Sunday, February 14, 2010

Post Election Ukraine in Turmoil as Expected

Prior to the presidential election in Ukraine, Sergei Molchanov at the Centre for Research on Globalization in Montreal of Canada warned that Ukraine would fall into turmoil after the election whoever wins (“Ukraine: Elections or Emergency Rule?”; Global Research; February 1, 2010). Things are going as he said.

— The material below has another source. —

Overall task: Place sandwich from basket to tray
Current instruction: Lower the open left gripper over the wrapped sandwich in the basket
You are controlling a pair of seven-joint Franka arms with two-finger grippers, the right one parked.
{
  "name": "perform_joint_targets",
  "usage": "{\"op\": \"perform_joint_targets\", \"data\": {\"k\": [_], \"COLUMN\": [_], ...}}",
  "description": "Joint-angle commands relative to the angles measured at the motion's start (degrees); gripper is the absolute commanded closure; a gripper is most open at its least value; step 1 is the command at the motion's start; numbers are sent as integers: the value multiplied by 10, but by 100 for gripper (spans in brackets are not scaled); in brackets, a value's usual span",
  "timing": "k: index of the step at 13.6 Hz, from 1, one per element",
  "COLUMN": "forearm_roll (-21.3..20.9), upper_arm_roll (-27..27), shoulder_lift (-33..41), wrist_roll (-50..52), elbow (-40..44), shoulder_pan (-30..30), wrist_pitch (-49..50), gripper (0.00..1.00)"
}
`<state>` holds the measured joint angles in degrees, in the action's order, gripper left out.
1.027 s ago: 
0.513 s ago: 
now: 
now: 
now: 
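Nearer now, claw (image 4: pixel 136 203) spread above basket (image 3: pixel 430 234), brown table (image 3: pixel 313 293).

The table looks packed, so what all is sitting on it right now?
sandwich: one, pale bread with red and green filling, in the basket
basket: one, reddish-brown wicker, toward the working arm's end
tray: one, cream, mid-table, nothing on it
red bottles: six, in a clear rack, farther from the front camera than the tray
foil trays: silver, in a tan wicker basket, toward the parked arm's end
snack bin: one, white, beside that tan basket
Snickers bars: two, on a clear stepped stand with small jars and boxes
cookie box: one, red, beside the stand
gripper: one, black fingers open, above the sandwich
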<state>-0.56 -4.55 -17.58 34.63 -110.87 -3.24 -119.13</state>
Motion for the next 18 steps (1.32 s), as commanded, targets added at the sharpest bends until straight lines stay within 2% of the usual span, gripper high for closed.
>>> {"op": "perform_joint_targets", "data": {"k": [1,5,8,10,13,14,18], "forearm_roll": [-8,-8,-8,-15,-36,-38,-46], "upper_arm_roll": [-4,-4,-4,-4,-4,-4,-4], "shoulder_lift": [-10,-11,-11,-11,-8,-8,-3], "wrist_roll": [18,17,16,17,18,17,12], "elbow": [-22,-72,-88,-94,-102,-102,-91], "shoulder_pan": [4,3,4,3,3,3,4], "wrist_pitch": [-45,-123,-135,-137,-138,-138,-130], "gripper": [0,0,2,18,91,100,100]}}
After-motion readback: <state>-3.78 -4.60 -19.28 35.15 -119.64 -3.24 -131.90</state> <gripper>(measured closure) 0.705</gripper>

It is a week since the election, but Prime Minister Yulia Tymoshenko still rejects to concede her opponent Viktor Yanukovich. Tymoshenko insists that over one million fraud votes had led Yanukovich to win this election. While Tymoshenko tells her supporters not to appeal for demonstrations on the street, she is exploring another Orange protest against Yanukovich. She says that some election monitors of the OSCE will support her at the court(”Premier Says Fraud Tainted Ukraine Vote”; New York Times; February 13, 2010).

Meanwhile, European monitors praised fair election, and American and European leaders, including US President Barack Obama, NATO Secretary General Anders Fogh Rasmussen, and EU President Herman Van Rompuy, congratulated the winner Yanukovich. As Rasmussen says, they explore strategic partnership with Russia and former Soviet republics, rather than “overstretching” to the east (“NATO, EU follow U.S., welcome Ukraine's Yanukovich”; Washington Post; February 12, 2010).

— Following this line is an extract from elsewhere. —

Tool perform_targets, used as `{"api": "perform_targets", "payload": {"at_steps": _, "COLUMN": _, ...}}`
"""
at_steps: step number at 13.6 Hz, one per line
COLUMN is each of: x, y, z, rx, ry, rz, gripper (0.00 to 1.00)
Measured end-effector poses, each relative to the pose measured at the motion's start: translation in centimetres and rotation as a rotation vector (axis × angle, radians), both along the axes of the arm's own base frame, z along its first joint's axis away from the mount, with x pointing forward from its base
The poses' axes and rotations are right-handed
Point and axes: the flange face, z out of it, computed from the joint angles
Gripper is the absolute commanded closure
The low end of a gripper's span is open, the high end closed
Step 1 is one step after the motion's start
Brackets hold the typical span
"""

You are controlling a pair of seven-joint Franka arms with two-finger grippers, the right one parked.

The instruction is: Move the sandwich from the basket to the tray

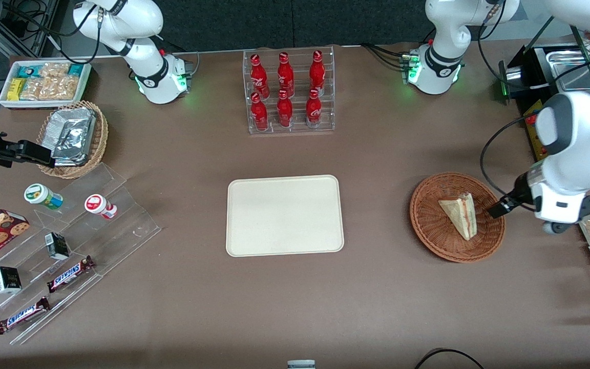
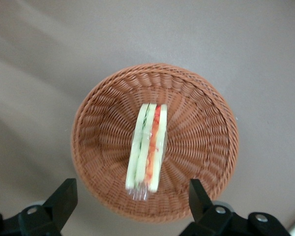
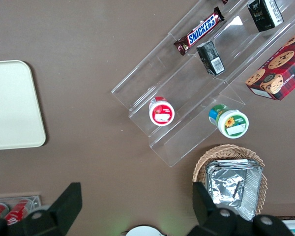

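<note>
You see the tray (image 1: 285, 215) bare on the brown table (image 1: 377, 307); at its 3 o'clock the basket (image 1: 430, 225) holds the sandwich (image 1: 460, 214). Your gripper (image 2: 132, 199) hovers above the basket, fingers (image 2: 64, 196) spread wide, holding nothing

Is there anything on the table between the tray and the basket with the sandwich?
No. In the front view, only bare brown table separates the tray from the basket. The sandwich lies in the basket, with the gripper above it, jaws open.
</note>
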Motion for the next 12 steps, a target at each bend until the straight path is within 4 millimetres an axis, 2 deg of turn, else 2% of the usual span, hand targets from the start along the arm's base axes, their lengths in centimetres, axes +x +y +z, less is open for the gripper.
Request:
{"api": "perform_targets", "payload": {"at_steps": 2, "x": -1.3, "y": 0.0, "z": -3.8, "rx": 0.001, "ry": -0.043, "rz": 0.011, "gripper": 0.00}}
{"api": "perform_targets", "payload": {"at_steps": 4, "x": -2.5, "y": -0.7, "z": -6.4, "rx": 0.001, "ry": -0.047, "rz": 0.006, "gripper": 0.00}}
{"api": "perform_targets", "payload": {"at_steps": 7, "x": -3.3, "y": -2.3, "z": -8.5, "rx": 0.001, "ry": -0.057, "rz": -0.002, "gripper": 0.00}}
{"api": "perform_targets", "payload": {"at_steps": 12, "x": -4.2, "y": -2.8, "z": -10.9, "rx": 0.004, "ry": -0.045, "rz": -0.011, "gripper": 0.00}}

Nevertheless, Tymoshenko still claims fraud votes in this election. Previously, I quoted a commentary by Mark Medish, Visiting Scholar at the Carnegie Endowment for International Peace, on this blog. Ukraine is a patchwork nation, lacking of political cohesion. Ethnic and regional divide is one of the reasons for messy disputes after the election. Also, Ukraine dos not have sufficient history as a sovereign nation state.

Let me review the article by Molchanov to understand the post-election confusion. Quoting a nationalist blogger’s comment, “I vote for Tymoshenko in the hope that either she wins and a pro-Russian criminal will not become our President or she loses by a minimal margin and take the case to court if not start fighting. Then the current President will have to disqualify both candidates and impose an emergency rule to avoid bloodshed”, Molchanov foresees two scenarios. The first is the introduction of emergency rule as Tymoshenko does not accept Yanukovich’s victory in the election. The second is uprising by Ukrainian nationalists and ethnic minorities like Cremian Tatars to support the coalition of outgoing President Yushchenko and unconceding Tymoshenko. I think that a destabilized Ukraine may lead to further clash between Russia and the West, which will ruin the Obama-Rasmussen initiatives for engagement.

Yanukovich said that his administration would admit Russia’s Black Sea Fleet to stay at Sevastpol base beyond 2017 withdrawal timetable signed under the Yushchenko administration (“Yanukovich says ready for Russian fleet, gas deals”; Reuters; February 13, 2010). Ukrainian nationalists will protest vehemently against continual Russian military presence in Ukrainian territory. Also, tensions between US bases in Romania and Bulgaria and Russian bases in Ukraine could be intensified.

Even if Tymoshenko concedes, it will be quite hard to soothe Ukrainian nationalists around Kiev and north western regions. Therefore, careful observation is necessary.